I agree that there is a fundamental issue with the API for serializing related records here. It seems like what we should be doing is using a separate Relationship serializer, once per relationship. That would include the relationship's UUID, related type, UDFs on the relationship, etc. Then an endpoint like /people should be filtering that to just where the related type is Person.

Instead it seems like we are serializing each related Person record using the Person serializer class (for example). I see why, because we do want some/all of the fields from the related record's own serializer class, but it seems equally important that we get relationship record data serialized. Otherwise, there's no way to know that a record in the returned list is actually getting data like UUID and UDFs from the correct relationship with the primary record.
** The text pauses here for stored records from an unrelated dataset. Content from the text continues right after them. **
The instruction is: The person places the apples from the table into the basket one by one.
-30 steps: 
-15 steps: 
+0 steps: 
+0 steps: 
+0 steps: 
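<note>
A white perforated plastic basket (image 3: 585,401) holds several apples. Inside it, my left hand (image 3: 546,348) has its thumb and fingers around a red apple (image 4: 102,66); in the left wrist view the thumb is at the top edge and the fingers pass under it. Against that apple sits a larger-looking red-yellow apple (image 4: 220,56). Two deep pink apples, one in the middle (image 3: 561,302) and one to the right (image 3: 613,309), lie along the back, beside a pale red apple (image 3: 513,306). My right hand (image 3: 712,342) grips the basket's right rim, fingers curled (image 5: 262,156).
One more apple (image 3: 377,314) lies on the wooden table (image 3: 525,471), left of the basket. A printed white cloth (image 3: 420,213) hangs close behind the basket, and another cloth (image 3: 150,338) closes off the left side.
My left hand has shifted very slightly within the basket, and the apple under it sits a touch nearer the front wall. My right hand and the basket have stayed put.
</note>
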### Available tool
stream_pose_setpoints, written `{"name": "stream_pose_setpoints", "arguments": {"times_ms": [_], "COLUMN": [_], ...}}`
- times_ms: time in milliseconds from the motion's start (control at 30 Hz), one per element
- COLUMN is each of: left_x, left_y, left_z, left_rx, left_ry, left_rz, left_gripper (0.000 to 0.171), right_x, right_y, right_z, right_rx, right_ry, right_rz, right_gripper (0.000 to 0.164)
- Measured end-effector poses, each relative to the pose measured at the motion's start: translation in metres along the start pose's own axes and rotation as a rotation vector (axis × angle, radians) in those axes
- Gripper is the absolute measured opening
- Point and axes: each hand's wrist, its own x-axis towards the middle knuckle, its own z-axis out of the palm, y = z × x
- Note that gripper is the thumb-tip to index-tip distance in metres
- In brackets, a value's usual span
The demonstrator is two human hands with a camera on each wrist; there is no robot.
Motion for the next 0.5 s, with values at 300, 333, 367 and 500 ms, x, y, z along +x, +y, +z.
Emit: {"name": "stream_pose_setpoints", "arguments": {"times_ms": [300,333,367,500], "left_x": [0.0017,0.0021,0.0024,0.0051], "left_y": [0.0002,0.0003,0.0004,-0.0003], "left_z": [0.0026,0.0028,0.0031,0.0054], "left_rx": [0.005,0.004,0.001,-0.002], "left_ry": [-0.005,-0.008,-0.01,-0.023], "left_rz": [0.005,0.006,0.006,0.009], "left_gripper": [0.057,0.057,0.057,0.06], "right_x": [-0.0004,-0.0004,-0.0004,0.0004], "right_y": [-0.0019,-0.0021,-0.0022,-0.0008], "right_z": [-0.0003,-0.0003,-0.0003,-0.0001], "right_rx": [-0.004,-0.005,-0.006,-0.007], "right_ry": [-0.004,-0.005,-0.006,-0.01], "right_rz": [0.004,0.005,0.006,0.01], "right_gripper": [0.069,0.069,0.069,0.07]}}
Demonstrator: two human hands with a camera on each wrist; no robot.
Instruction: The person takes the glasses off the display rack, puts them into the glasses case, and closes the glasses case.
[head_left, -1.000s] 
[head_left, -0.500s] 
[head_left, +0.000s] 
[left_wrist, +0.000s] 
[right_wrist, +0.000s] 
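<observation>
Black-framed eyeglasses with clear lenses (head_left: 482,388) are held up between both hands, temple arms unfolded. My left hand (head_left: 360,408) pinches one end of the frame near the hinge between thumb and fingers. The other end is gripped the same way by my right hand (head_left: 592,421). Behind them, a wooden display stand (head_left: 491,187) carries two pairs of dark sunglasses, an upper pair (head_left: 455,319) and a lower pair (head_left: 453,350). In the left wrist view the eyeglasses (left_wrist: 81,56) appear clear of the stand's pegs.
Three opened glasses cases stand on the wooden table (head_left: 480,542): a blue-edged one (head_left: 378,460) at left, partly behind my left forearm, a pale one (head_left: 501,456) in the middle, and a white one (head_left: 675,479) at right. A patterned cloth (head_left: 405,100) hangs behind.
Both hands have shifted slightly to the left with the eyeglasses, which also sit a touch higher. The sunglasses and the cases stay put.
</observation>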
You'd have to aggregate both into lists, and it wouldn't be clear which belong with which.

This is very helpful and validating, thanks for taking a look! These are exactly my thoughts, put more eloquently. With the current setup using the Person serializer I couldn't wrap my brain around any way to track which item corresponds to which row of the relationships table. Having a separate serializer for the related records makes a lot of sense to me.

So yeah, I don't think /public/people and /public/people/:uuid/people should be using the same serializer. Instead it seems like the latter should use a serializer that serializes a Relationship instance, with a nested serializer (like has_one :related_record, polymorphic: true).

I suspect this involves changes to this API routing, where we want to resolve each of these to filtered lists of relationships rather than of related model instances. Might involve upstream changes in resource-api, I'm not sure. It's definitely going to be a breaking change either way—maybe a new numbered version of the API.

Okay that makes sense! Next question (maybe for @absempere or @jamiefolsom?) is what this means about dealing with the issue of duplicate related records appearing to be displayed on consuming apps, e.g. NBU, since they're launching in just over a month. Is it realistic to get this change implemented by then? Should I try to do some sort of temporary fix on the front end until this is fixed? (For example querying Typesense instead of the FairData API to get the relationship UUID.)